WHAT YOU WILL DO
Please copy each line of the listing below precisely, excluding the images.

THE DATA
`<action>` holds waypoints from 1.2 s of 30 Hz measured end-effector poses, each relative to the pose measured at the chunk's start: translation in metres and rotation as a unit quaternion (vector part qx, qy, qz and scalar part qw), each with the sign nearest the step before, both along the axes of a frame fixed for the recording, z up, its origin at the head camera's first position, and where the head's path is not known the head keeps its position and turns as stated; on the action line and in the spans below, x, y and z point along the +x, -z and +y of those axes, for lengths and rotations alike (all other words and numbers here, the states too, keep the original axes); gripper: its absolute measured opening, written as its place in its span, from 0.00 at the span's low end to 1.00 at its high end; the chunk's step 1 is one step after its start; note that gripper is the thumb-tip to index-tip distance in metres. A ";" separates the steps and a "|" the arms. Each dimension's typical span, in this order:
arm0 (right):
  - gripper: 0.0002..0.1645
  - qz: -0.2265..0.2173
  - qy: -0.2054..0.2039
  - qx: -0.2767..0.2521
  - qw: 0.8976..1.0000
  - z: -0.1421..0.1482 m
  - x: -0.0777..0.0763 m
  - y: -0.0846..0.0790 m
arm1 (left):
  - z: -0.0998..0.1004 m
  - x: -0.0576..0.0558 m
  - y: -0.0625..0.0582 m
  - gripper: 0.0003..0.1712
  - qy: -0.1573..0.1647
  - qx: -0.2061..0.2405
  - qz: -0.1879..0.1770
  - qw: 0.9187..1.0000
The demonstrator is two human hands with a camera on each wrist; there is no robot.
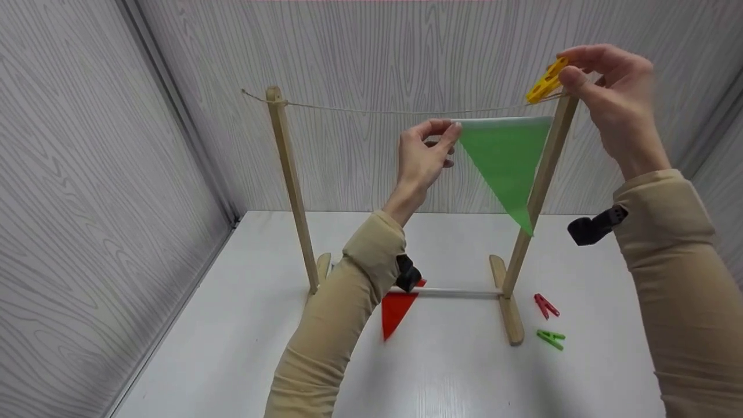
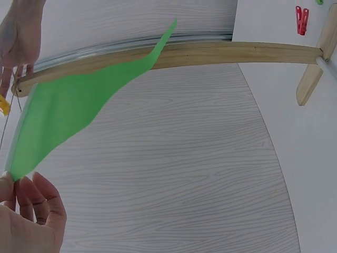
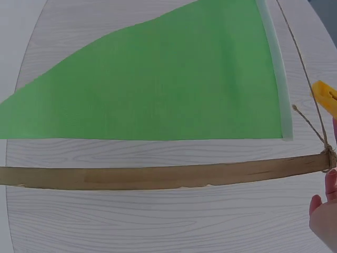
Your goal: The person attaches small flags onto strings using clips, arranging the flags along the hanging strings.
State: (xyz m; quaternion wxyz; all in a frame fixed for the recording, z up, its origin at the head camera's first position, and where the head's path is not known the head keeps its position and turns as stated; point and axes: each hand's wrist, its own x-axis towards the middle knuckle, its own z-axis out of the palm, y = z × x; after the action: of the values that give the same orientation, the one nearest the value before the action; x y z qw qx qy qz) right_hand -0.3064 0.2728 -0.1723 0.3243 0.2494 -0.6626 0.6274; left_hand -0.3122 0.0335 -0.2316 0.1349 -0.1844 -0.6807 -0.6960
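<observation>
My left hand (image 1: 426, 152) pinches the upper left corner of a green triangular pennant (image 1: 508, 157) by its white top band. The pennant hangs point down just under the string (image 1: 371, 110), its right side overlapping the right wooden post (image 1: 548, 165) in the head view. Up by that post's top, my right hand (image 1: 618, 96) pinches a yellow clothespin (image 1: 545, 82) between thumb and fingers. The clothespin's tip is right at the string, near the knot (image 3: 329, 157). In the right wrist view, the pennant's banded edge lies beside the string with a gap between them.
The left wooden post (image 1: 290, 186) holds the string's other end. A white rod (image 1: 458, 292) joins the posts low down. A red pennant (image 1: 397, 313) lies by the rod, partly behind my left sleeve. A red clothespin (image 1: 545, 306) and a green clothespin (image 1: 550, 338) lie on the white table (image 1: 453, 371).
</observation>
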 end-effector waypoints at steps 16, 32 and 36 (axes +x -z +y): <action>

TASK OUTPUT
`<action>` holds waypoints from 1.2 s of 30 Hz measured end-effector poses, each relative to the pose measured at the chunk's start: translation in metres and rotation as a unit quaternion (vector part qx, qy, qz and scalar part qw), each with the sign nearest the step before, both along the axes of a frame fixed for the recording, z up, its origin at the head camera's first position, and where the head's path is not known the head keeps its position and turns as stated; on the action line and in the spans below, x, y and z point along the +x, -z and +y of those axes, for lengths and rotations alike (all other words and numbers here, the states too, keep the original axes); gripper: its absolute measured opening, written as its place in its span, from 0.00 at the span's low end to 1.00 at its high end; the chunk's step 1 is one step after its start; note that gripper is the thumb-tip to index-tip distance in metres. A ";" separates the steps and a "|" the arms. Each dimension's typical span, in this order:
arm0 (right):
  - gripper: 0.0002..0.1645
  - qz: -0.2265..0.2173
  - qy: -0.2054..0.2039
  - qx: -0.2767..0.2521
  - qw: 0.8976..1.0000
  - z: -0.1421..0.1482 m
  - x: -0.0777..0.0763 m
  - y: -0.0846..0.0790 m
arm1 (left):
  - z: -0.0998..0.1004 m
  - x: -0.0576..0.0558 m
  - y: -0.0625..0.0582 m
  - gripper: 0.0003..0.1712
  - qy: -0.1573..0.1647
  - qx: -0.2061..0.2405
  - qz: -0.1879..0.1770
  - qw: 0.9187..1.0000
The demonstrator is two human hands with a camera on each wrist; there is no robot.
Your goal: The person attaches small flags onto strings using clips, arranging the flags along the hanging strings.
State: (xyz m; quaternion wxyz; all in a frame fixed for the recording, z up, its origin at the head camera's first position, and where the head's path is not known the head keeps its position and turns as stated; point and axes: each hand's wrist, its own x-axis towards the middle knuckle, its own z-axis out of the palm, y = z × x; after the action: of the values that give the same orientation, the one nearest the value before the action; x y z qw qx qy qz) right_hand -0.3064 0.2728 -0.1723 0.3243 0.2494 -0.6626 0.6274; left_hand -0.3122 0.0335 -0.2316 0.1349 -0.1844 -0.6807 -0.6960
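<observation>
My left hand (image 1: 426, 152) pinches the upper left corner of a green triangular pennant (image 1: 508, 157) by its white top band. The pennant hangs point down just under the string (image 1: 371, 110), its right side overlapping the right wooden post (image 1: 548, 165) in the head view. Up by that post's top, my right hand (image 1: 618, 96) pinches a yellow clothespin (image 1: 545, 82) between thumb and fingers. The clothespin's tip is right at the string, near the knot (image 3: 329, 157). In the right wrist view, the pennant's banded edge lies beside the string with a gap between them.
The left wooden post (image 1: 290, 186) holds the string's other end. A white rod (image 1: 458, 292) joins the posts low down. A red pennant (image 1: 397, 313) lies by the rod, partly behind my left sleeve. A red clothespin (image 1: 545, 306) and a green clothespin (image 1: 550, 338) lie on the white table (image 1: 453, 371).
</observation>
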 end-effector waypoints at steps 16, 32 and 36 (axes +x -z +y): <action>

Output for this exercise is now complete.